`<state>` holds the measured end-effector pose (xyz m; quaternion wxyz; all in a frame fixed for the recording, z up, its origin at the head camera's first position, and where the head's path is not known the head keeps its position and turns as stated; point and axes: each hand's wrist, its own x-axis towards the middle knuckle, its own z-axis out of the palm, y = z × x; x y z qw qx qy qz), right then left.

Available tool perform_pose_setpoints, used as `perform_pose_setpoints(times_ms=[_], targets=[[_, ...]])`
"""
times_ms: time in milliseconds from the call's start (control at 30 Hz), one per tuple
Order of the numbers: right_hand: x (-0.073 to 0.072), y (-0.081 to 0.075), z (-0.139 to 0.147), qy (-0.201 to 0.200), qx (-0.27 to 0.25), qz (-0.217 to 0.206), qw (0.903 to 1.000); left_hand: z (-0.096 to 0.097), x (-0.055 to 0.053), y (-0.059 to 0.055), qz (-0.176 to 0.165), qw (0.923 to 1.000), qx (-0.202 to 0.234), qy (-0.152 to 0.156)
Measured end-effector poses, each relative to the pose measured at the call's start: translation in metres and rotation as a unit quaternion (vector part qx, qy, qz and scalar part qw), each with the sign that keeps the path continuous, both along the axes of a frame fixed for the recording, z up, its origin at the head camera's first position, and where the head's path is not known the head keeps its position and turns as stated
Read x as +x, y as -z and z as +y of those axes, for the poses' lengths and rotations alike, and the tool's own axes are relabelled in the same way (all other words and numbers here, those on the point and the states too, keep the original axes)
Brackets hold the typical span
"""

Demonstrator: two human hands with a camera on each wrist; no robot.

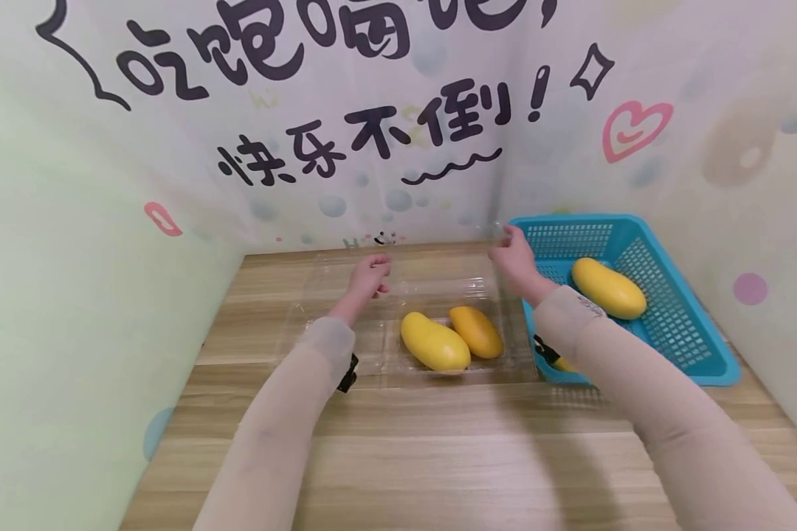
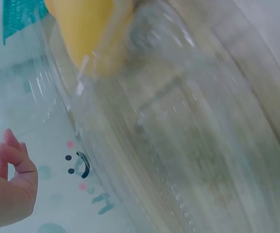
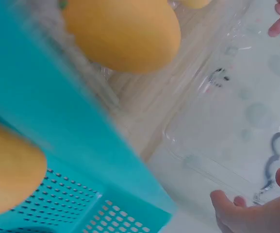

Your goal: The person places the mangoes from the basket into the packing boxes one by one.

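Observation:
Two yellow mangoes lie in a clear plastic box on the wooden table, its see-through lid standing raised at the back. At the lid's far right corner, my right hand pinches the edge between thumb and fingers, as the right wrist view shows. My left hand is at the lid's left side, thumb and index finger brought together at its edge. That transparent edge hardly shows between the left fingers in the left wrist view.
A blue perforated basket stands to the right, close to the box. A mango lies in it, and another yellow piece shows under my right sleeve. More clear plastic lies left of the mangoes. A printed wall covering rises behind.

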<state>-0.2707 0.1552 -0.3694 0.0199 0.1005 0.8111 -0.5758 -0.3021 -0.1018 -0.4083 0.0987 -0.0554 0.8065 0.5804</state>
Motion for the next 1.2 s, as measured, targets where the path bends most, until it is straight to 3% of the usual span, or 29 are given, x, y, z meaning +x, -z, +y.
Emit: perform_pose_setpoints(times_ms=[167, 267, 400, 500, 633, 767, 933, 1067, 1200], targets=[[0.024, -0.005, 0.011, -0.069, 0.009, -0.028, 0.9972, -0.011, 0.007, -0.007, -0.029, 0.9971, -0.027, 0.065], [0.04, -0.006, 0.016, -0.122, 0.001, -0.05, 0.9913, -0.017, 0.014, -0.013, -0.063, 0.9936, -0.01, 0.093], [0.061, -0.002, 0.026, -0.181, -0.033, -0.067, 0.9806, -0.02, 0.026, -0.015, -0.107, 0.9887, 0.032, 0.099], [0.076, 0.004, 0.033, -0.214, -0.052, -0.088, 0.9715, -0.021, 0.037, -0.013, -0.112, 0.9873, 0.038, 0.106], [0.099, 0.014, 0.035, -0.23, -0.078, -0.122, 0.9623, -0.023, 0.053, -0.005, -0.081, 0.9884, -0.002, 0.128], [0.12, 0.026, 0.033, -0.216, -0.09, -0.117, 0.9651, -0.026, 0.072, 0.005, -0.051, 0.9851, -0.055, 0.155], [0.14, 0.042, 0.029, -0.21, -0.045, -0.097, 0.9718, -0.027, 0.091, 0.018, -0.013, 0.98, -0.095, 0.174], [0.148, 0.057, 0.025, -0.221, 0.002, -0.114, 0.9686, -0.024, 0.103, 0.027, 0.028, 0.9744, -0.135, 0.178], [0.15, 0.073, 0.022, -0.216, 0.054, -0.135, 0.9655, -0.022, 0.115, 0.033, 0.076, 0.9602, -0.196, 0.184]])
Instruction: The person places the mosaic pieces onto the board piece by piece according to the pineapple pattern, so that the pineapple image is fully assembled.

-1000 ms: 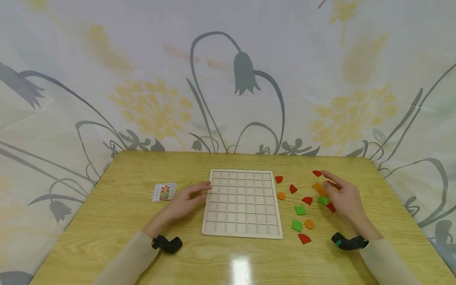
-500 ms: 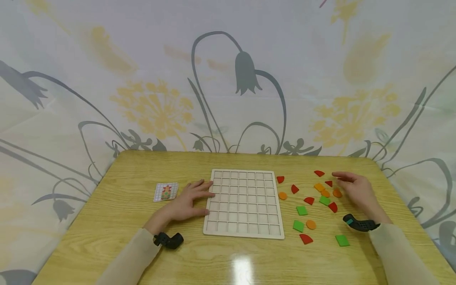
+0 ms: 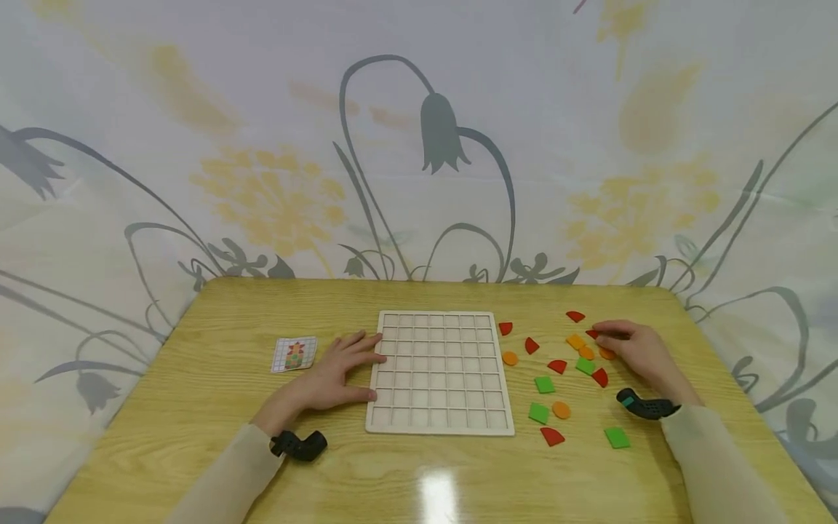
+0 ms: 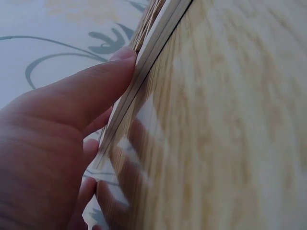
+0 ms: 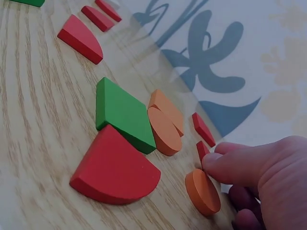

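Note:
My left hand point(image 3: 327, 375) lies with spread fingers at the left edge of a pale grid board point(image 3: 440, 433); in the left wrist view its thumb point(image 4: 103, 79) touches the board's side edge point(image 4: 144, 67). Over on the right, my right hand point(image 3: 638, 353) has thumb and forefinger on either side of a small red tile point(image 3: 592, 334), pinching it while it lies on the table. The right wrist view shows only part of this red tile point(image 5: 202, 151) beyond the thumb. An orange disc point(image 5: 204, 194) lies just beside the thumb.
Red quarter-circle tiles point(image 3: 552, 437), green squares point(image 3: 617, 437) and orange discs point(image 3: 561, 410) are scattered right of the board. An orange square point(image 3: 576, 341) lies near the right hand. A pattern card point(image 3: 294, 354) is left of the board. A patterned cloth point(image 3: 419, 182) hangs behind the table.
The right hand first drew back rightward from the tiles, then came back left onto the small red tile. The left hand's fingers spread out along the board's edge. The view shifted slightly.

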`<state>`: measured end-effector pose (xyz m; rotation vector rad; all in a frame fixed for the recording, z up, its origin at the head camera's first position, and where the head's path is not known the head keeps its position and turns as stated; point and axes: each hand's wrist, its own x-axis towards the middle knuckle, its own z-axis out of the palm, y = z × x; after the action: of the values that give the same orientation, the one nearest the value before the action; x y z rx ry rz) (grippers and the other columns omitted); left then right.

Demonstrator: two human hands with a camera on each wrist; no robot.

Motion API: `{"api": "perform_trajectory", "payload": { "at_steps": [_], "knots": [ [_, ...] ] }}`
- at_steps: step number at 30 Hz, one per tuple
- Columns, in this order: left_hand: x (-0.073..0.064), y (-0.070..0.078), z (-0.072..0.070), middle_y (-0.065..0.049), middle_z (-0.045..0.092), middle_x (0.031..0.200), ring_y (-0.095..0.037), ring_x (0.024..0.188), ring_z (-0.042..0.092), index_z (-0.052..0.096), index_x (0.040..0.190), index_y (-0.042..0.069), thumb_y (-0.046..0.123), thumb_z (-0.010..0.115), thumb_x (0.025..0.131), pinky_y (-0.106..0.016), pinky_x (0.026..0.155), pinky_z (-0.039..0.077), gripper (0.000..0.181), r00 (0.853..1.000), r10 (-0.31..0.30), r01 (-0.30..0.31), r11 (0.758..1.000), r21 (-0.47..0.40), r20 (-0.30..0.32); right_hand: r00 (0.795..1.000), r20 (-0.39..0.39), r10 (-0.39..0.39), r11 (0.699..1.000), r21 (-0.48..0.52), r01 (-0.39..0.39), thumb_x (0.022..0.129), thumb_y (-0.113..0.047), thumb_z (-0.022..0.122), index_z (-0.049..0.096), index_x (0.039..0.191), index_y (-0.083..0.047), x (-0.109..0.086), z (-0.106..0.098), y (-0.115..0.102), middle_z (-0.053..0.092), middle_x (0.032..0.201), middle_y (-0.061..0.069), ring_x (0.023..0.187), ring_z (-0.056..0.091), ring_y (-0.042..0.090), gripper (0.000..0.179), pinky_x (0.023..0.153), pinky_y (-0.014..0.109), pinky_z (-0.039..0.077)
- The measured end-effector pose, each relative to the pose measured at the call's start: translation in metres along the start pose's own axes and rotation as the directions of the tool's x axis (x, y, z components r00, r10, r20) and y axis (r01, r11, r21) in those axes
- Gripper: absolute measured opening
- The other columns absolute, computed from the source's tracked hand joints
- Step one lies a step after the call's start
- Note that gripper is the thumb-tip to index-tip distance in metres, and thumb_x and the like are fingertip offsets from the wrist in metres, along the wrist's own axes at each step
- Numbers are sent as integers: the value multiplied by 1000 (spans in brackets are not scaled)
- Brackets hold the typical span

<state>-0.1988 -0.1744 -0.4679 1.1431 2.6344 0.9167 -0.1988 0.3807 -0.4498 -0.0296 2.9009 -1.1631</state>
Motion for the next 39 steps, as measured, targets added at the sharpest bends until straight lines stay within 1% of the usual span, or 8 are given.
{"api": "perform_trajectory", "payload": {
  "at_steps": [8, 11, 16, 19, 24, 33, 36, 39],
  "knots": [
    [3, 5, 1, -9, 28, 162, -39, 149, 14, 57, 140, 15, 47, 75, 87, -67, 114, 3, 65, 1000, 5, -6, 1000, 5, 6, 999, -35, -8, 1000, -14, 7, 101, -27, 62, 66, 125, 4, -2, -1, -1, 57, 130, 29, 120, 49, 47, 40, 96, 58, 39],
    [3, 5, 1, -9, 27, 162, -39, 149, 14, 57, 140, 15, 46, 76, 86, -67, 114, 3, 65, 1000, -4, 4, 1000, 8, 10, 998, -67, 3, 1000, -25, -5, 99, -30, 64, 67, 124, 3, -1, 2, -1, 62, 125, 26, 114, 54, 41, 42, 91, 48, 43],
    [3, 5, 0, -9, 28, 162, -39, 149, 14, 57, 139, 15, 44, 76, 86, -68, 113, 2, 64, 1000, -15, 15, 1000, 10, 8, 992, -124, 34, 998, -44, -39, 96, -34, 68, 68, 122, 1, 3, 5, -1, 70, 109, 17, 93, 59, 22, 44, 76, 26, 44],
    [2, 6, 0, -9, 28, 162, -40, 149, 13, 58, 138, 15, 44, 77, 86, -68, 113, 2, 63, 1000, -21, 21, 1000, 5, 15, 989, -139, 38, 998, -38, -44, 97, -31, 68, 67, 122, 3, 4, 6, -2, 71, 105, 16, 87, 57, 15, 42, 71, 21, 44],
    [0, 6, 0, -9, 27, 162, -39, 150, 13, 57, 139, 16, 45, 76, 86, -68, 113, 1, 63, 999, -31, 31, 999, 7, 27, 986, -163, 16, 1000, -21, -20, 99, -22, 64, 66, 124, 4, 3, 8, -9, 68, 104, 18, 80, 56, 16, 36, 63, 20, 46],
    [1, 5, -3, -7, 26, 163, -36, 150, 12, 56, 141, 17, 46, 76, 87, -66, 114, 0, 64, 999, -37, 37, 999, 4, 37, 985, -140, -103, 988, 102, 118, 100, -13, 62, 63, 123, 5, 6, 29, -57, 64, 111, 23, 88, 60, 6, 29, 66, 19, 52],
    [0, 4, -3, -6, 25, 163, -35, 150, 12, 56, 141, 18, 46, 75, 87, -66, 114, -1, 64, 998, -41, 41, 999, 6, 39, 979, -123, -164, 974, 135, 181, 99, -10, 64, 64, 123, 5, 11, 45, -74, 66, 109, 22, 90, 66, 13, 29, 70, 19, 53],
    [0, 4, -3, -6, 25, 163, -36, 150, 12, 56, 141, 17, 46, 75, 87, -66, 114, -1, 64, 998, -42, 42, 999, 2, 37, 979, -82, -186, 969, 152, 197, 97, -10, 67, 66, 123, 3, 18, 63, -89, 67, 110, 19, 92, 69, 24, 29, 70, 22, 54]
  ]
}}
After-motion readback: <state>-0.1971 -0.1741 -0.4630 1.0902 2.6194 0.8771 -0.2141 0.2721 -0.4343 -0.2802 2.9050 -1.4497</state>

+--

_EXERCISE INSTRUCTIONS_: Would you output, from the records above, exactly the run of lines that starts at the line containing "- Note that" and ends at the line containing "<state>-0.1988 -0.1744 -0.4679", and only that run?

_SOLVED EXERCISE_:
- Note that gripper is the thumb-tip to index-tip distance in metres, and thumb_x and the like are fingertip offsets from the wrist in metres, along the wrist's own axes at each step
- Numbers are sent as integers: the value multiplied by 1000 (spans in brackets are not scaled)
- Brackets hold the typical span

<state>-0.1988 -0.1744 -0.4679 1.1431 2.6344 0.9167 -0.1988 0.3807 -0.4498 -0.0296 2.9009 -1.1631</state>

The answer is complete, and the exercise is done.